Moins de trois mois avant de devenir candidat libéral aux élections dans Outremont, le comédien Sébastien Dhavernas avait été nommé au poste de président du Tribunal canadien des relations professionnelles artistes-producteurs par le ministre conservateur du Travail, Jean-Pierre Blackburn.

«J'ai vu de l'intérieur comment fonctionnent les conservateurs. Au tribunal, nous devions être au minimum quatre pour former quorum. Nous n'étions que trois et mes appels pour corriger la situation restaient sans réponse», dénonce le comédien qui a démissionné du poste où il avait été nommé avant d'annoncer sa candidature.Il ajoute avoir suffisamment vu le gouvernement Harper à l'oeuvre pour comprendre que ce dernier allait faire des coupes dans la culture pour des raisons idéologiques, une position qu'il dénonce.
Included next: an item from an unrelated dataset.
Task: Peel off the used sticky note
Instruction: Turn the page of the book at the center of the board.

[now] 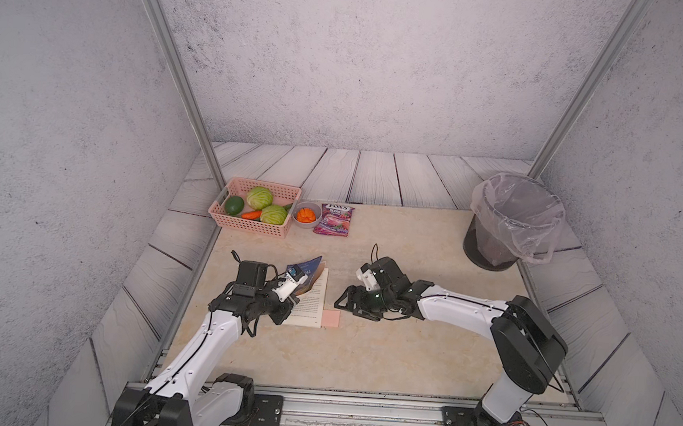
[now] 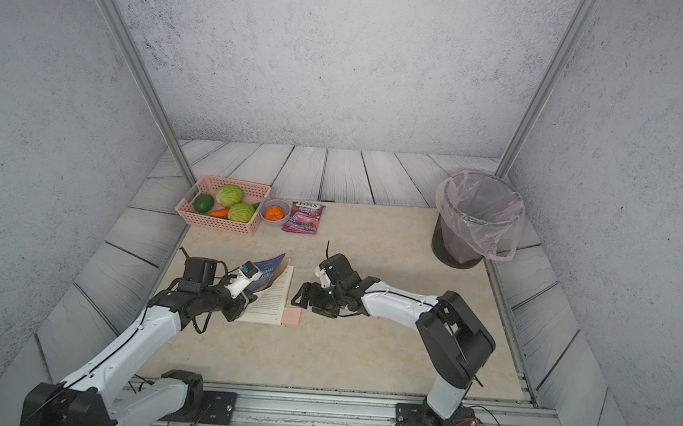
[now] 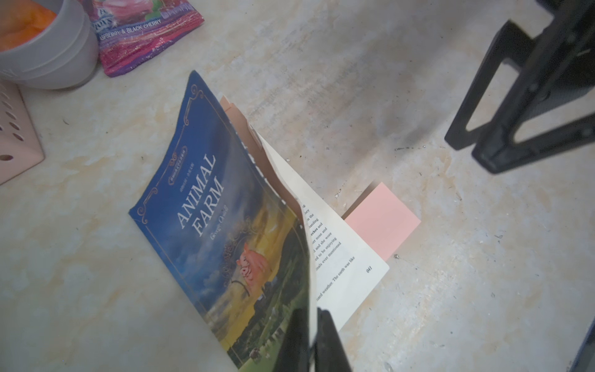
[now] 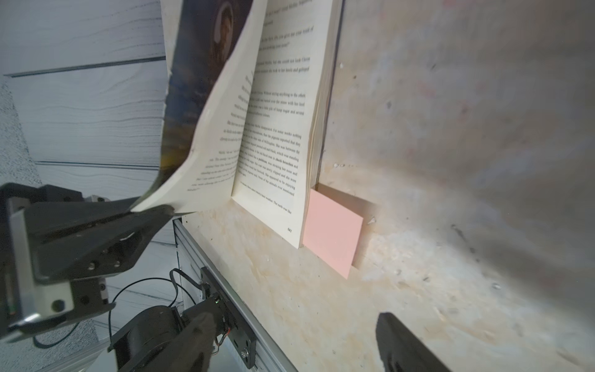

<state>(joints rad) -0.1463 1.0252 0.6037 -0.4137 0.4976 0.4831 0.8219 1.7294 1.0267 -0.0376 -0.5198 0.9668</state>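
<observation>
Left hand (image 3: 310, 320) clamps the cover of the blue paperback book (image 3: 209, 209); right hand (image 4: 294, 335) gapes empty
Pink square paper sticky note (image 1: 331, 318), lower centre, juts from the page edge; hasty tugging could tear that page

Plain pale-pink sticky note (image 3: 381, 220). Cover of book (image 3: 209, 209): deep blue sky, yellow-green fields, pink pig, white lettering. Pages cream, black print. Beige marbled surface (image 1: 404, 350). Pink perforated basket (image 1: 248, 227). Purple-magenta candy bag (image 1: 333, 219).
</observation>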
Le Tribunal canadien des relations professionnelles artistes-producteurs a pour but de favoriser une relation harmonieuse entre les artistes et les producteurs. Créé en 1995, il s'agit d'une instance quasi judiciaire indépendante. «Cela exige une neutralité totale. J'ai donc démissionné juste avant d'annoncer ma candidature», précise M. Dhavernas.
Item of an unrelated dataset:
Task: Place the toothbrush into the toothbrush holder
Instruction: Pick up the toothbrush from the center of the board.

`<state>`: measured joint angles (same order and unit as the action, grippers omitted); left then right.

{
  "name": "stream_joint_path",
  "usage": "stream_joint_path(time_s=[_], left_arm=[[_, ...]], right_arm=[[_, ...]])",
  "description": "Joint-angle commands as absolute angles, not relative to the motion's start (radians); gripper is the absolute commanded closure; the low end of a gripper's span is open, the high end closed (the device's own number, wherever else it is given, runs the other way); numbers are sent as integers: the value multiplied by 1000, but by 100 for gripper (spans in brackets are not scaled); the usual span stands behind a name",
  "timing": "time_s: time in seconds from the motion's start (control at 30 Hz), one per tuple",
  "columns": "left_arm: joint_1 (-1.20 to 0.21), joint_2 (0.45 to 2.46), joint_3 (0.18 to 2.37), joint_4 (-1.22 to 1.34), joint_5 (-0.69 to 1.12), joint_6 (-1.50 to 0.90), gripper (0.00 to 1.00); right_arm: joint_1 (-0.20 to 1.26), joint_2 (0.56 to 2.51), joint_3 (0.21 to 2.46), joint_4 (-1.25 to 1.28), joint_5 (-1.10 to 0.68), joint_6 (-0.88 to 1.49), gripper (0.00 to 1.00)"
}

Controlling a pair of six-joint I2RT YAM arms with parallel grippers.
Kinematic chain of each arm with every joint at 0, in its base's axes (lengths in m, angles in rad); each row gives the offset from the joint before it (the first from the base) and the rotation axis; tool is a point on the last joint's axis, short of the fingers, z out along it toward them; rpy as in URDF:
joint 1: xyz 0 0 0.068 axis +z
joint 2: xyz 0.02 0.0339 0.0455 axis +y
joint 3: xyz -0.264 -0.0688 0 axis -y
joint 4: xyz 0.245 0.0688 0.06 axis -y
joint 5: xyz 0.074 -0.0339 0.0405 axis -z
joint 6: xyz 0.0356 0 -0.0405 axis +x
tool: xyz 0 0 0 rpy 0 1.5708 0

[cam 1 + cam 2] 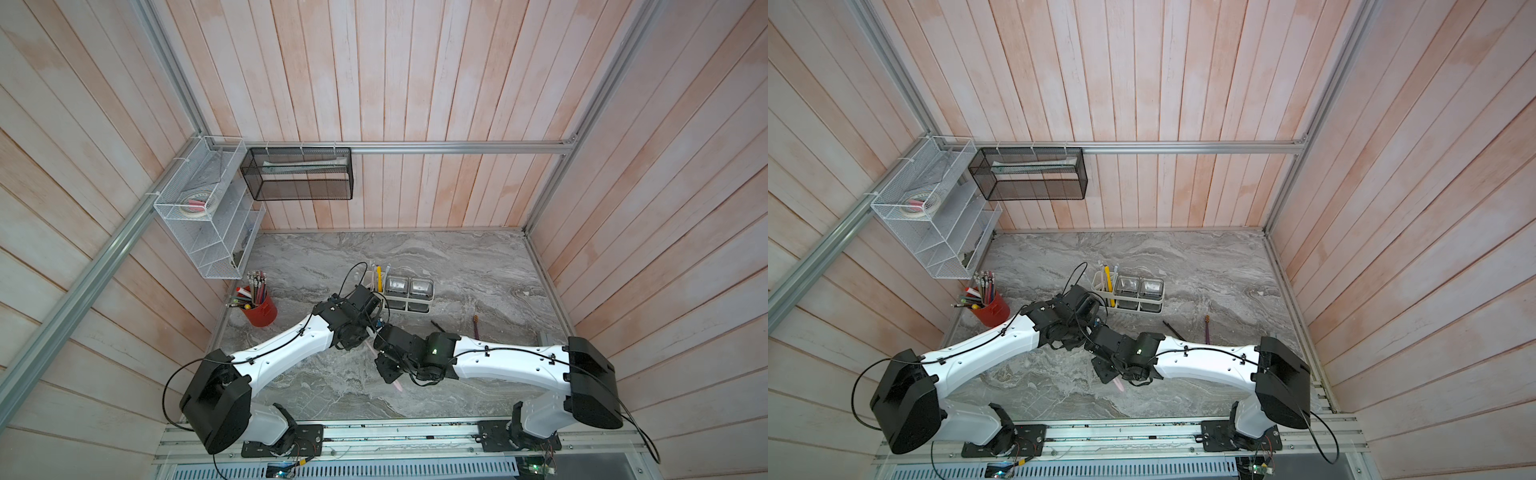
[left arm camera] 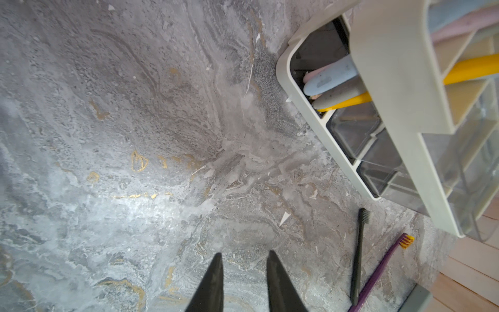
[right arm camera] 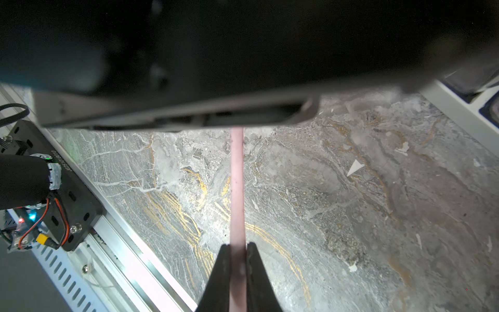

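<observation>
- Right wrist: right gripper (image 3: 238, 245) pinching pink toothbrush (image 3: 237, 186).
- Left wrist: left gripper (image 2: 244, 255) spread, empty.
- Both top views: grey marble tabletop (image 1: 478, 266), pale plank walls (image 1: 415, 75).

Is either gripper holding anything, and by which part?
The right gripper is shut on the pink toothbrush, partway along its handle; its head is hidden. The left gripper is open and empty.

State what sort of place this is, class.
Probably a mock bathroom counter in a robot test booth: marble-look countertop, toothbrush holder with brushes in it, two robot arms bolted to a metal rail.
</observation>
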<state>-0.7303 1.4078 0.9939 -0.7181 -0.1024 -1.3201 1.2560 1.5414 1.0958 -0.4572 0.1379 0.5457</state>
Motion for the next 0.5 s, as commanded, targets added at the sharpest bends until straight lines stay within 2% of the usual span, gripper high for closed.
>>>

Avant d'être nommé, le comédien avait rencontré le ministre Blackburn une fois. Ce dernier avait recommandé son embauche, une décision rendue officielle par le Bureau du Conseil privé (le ministère du premier ministre) le 25 juin. «M Dhavernas s'est bâti une réputation de comédien de renom, de metteur en scène, de producteur et d'écrivain dans le milieu des arts. Ses connaissances et son expérience seront d'importants atouts pour le Tribunal», déclarait alors le ministre Blackburn par voie de communiqué.
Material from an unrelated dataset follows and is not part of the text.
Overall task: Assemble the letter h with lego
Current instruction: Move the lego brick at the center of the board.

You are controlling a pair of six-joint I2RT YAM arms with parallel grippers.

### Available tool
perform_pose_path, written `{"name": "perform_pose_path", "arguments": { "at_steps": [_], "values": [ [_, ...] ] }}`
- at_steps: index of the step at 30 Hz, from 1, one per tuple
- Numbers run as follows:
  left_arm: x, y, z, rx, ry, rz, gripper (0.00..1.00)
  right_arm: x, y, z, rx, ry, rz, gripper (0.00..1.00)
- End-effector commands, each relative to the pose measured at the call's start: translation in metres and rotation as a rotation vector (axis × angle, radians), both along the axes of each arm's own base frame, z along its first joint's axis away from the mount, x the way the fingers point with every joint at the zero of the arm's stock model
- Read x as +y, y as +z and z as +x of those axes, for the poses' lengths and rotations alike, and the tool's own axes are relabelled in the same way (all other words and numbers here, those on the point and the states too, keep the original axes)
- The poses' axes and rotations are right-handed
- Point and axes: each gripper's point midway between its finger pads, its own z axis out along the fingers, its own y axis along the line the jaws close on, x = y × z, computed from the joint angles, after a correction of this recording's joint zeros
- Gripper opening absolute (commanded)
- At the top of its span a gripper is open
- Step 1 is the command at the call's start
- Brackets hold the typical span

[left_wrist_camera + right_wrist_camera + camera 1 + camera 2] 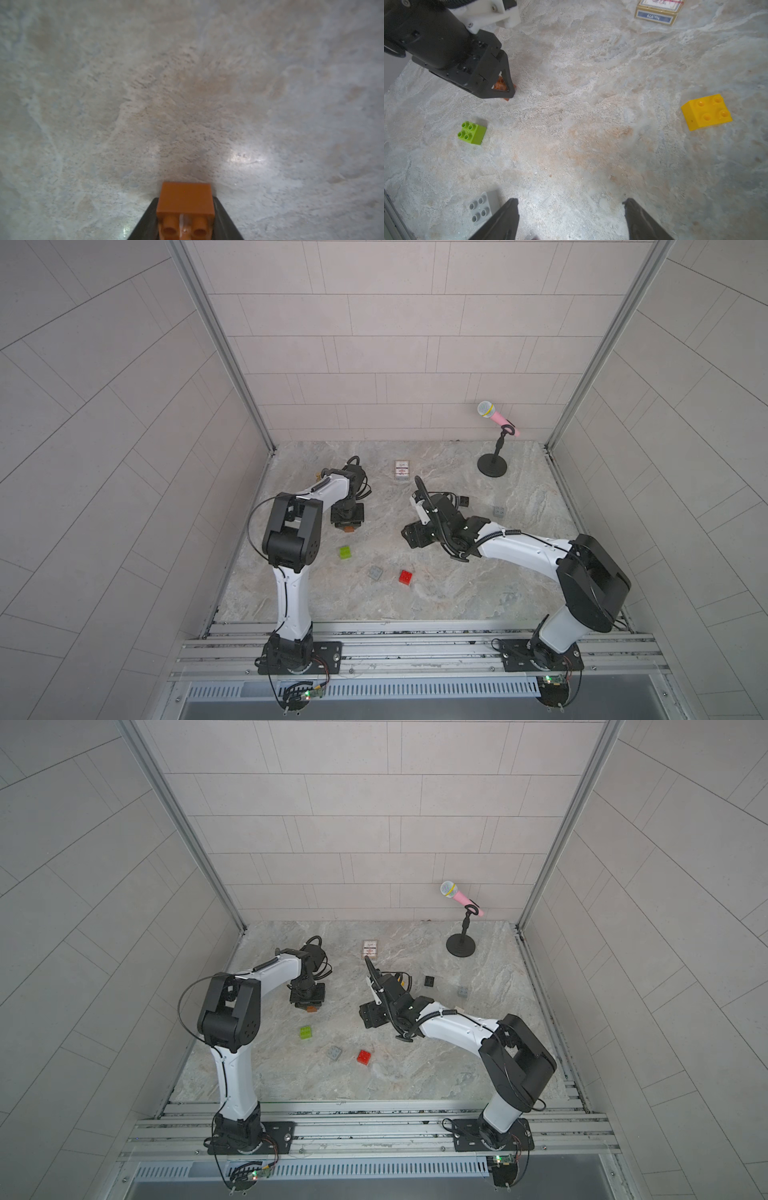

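My left gripper [185, 207] is shut on a brown lego brick [186, 199], one dark finger against each side, down at the marble tabletop. Both top views show that brick [348, 528] under the left gripper [347, 522]. Over the middle of the table, my right gripper [570, 200] stands open and holds nothing. Loose on the table lie a lime green brick [344, 552], a grey brick [375, 573], a red brick [405, 577], a black brick [462, 501] and a second grey brick [499, 512]. A yellow brick [707, 112] shows in the right wrist view. The letter h is not in view.
A small printed card box [402, 470] lies near the back of the table. At the back right stands a pink toy microphone on a black stand [493, 466]. Tiled walls close the table in on three sides.
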Motion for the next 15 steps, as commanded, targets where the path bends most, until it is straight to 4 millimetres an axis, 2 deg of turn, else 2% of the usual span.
{"name": "perform_pose_path", "arguments": {
  "at_steps": [1,3,6,11,15],
  "values": [
    [0.002,-0.007,-0.022,0.063,-0.002,0.018,0.30,-0.002,0.002,0.003,-0.008,-0.006,-0.021,0.82],
    [-0.001,-0.005,-0.023,0.063,0.001,0.013,0.23,-0.002,0.002,0.004,-0.010,-0.006,-0.021,0.82],
    [-0.017,-0.001,-0.026,0.059,0.022,-0.036,0.14,-0.003,0.001,0.004,-0.008,-0.008,-0.028,0.82],
    [-0.058,0.009,-0.032,0.012,-0.006,-0.088,0.13,-0.007,0.003,0.005,-0.015,-0.026,-0.029,0.82],
    [-0.080,0.004,-0.040,0.017,-0.003,-0.115,0.13,-0.020,-0.003,0.013,0.006,-0.090,-0.031,0.82]
  ]
}}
En entrevue, M. Dhavernas a vivement dénoncé les compressions annoncées par le ministre dans les organismes à but non lucratif québécois voués au développement économique régional. «Je vois toutes les petites magouilles qu'il (Jean-Pierre Blackburn) s'est mis à faire et ce n'est pas très joli», a-t-il déclaré avant d'hésiter longuement lorsque nous lui avons demandé des précisions (il a rappelé pour donner des détails).

PQ, ADQ

Le passé de M. Dhavernas l'a rapidement rattrapé hier lorsque des médias lui ont rappelé qu'il avait été coprésident de la campagne du OUI dans Notre-Dame-de-Grâce au référendum de 1995.

Mais à la souveraineté, il dit ne plus croire depuis plusieurs années. «On a dépensé beaucoup d'énergie pour cela. Quand j'ai constaté que les Québécois n'étaient pas prêts, je me suis dit qu'il fallait respecter cela et passer à des enjeux plus importants.»

Il reconnaît de lui-même avoir flirté avec l'ADQ mais dans le but de donner une assise culturelle à ce parti. «J'ai collaboré brièvement avec l'ADQ en 2002 parce qu'elle n'avait pas de programme en matière culturelle et était à 40% dans les sondages. J'estimais que, s'ils étaient si près de former le gouvernement ou l'opposition, il fallait qu'ils aient une plateforme culturelle qui se tienne. C'était mon devoir de citoyen.»

Candidat défait à la dernière course à la présidence de l'Union des artistes, M. Dhavernas croit être en mesure de redonner Outremont aux libéraux, à la suite de la victoire du néo-démocrate Thomas Mulcair lors d'une élection partielle. Il compte beaucoup aller au-devant des organismes culturels de sa circonscription pour y arriver.

Au Parti conservateur, un porte-parole, Frédéric Baril, a déclaré que l'embauche de M. Dhavernas était une autre preuve que les conservateurs ne faisaient pas de nominations partisanes.